On Sun, 2009-03-01 at 18:22 -0500, Andrew Dunstan wrote: > I think the XML type needs to conform to the SQL/XML spec. However, we > are trying to apply XPath, which has a different data model, to that > type - hence the impedance mismatch. > > I think that the best we can do (for 8.4, having fixed 8.3 as best we > can without adversely changing behaviour) is to throw the > responsibility > for ensuring that the XML passed to the function is an XML document > back on the programmer. Anything else, especially any mangling of the > XPath > expression, presents a very real danger of breaking on correct input. Can we provide a single function to bridge the gap between fragment and document? It will be clearer to do this than to see various forms of appending/munging, even if that function is a simple wrapper around an append. -- Simon Riggs www.2ndQuadrant.comPostgreSQL Training, Services and Support
Peter Eisentraut wrote: > Andrew Dunstan wrote: >> can you point me at any call in libxml2 which will evaluate an xpath >> expression in the context of a nodeset instead of a document? Quite >> apart from anything else, xpath requires there to be a (single) >> context node (see http://www.w3.org/TR/xpath20/#context ). For a doc, >> we set that node to the document node, but what would it be for a >> node-set or a fragment? If we can't get over that hurdle we're >> screwed in pursuing your line of thought. > > Which may hint at the fact that running xpath on content fragments is > ill-defined to begin with?!? > Right.
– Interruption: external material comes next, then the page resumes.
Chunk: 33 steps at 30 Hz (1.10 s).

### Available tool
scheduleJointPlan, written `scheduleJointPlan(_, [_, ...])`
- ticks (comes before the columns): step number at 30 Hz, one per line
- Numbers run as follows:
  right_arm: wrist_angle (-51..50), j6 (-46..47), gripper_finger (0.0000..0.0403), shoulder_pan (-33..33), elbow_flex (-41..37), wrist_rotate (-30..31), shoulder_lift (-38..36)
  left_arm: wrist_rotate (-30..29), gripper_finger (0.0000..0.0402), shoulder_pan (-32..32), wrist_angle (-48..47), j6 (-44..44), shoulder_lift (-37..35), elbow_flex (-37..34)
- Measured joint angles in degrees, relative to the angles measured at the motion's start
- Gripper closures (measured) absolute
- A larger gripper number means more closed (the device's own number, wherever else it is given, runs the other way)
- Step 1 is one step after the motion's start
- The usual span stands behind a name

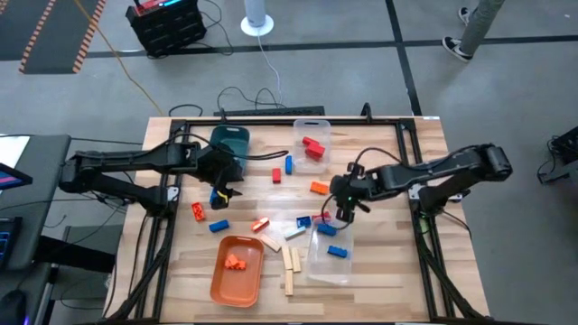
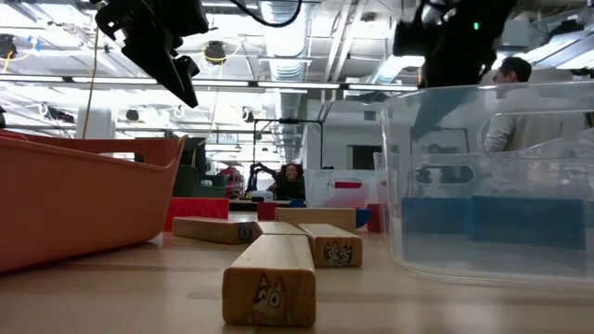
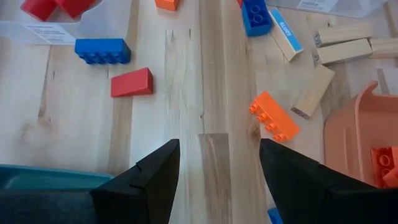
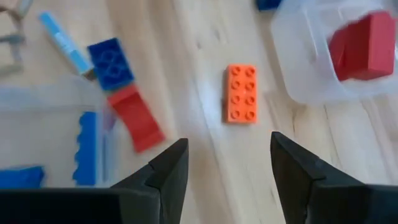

But that's no excuse for what we have been doing, which was demonstrably providing false results on good input. cheers andrew
Simon Riggs wrote: > On Sun, 2009-03-01 at 18:22 -0500, Andrew Dunstan wrote: > > >> I think the XML type needs to conform to the SQL/XML spec. However, we >> are trying to apply XPath, which has a different data model, to that >> type - hence the impedance mismatch. >> >> I think that the best we can do (for 8.4, having fixed 8.3 as best we >> can without adversely changing behaviour) is to throw the >> responsibility >> for ensuring that the XML passed to the function is an XML document >> back on the programmer. Anything else, especially any mangling of the >> XPath >> expression, presents a very real danger of breaking on correct input. >> > > Can we provide a single function to bridge the gap between fragment and > document? It will be clearer to do this than to see various forms of > appending/munging, even if that function is a simple wrapper around an > append. > > I have no objection to providing an *extra* function that explicitly wraps non-documents and prefixes the xpath expression in that case, and is documented to have limitations. But I don't think we can provide a single function that always "does the right thing", especially when that is so ill-defined in the case of fragments. cheers andrew
On Mon, 2009-03-02 at 07:54 -0500, Andrew Dunstan wrote: > > Simon Riggs wrote: > > On Sun, 2009-03-01 at 18:22 -0500, Andrew Dunstan wrote: > > > > > >> I think the XML type needs to conform to the SQL/XML spec. However, we > >> are trying to apply XPath, which has a different data model, to that > >> type - hence the impedance mismatch. > >> > >> I think that the best we can do (for 8.4, having fixed 8.3 as best we > >> can without adversely changing behaviour) is to throw the > >> responsibility > >> for ensuring that the XML passed to the function is an XML document > >> back on the programmer. Anything else, especially any mangling of the > >> XPath > >> expression, presents a very real danger of breaking on correct input. > >> > > > > Can we provide a single function to bridge the gap between fragment and > > document? It will be clearer to do this than to see various forms of > > appending/munging, even if that function is a simple wrapper around an > > append. > > > > > > I have no objection to providing an *extra* function that explicitly > wraps non-documents and prefixes the xpath expression in that case, and > is documented to have limitations. But I don't think we can provide a > single function that always "does the right thing", especially when that > is so ill-defined in the case of fragments. Is it just that in you _can't_ use Xpath on fragments, and you _need_ to pass full documents to Xpath ? At least this is my reading of Xpath standard. > cheers > > andrew -- Hannu Krosing http://www.2ndQuadrant.com PostgreSQL Scalability and Availability Services, Consulting and Training
Hannu Krosing wrote: > Is it just that in you _can't_ use Xpath on fragments, and you _need_ to > pass full documents to Xpath ? > > At least this is my reading of Xpath standard. It is easy to read the XPath standard that way, because the concept of fragments is not defined outside of SQL/XML, and is therefore unknown to the XPath standard. The question at hand is rather whether we can usefully adapt it.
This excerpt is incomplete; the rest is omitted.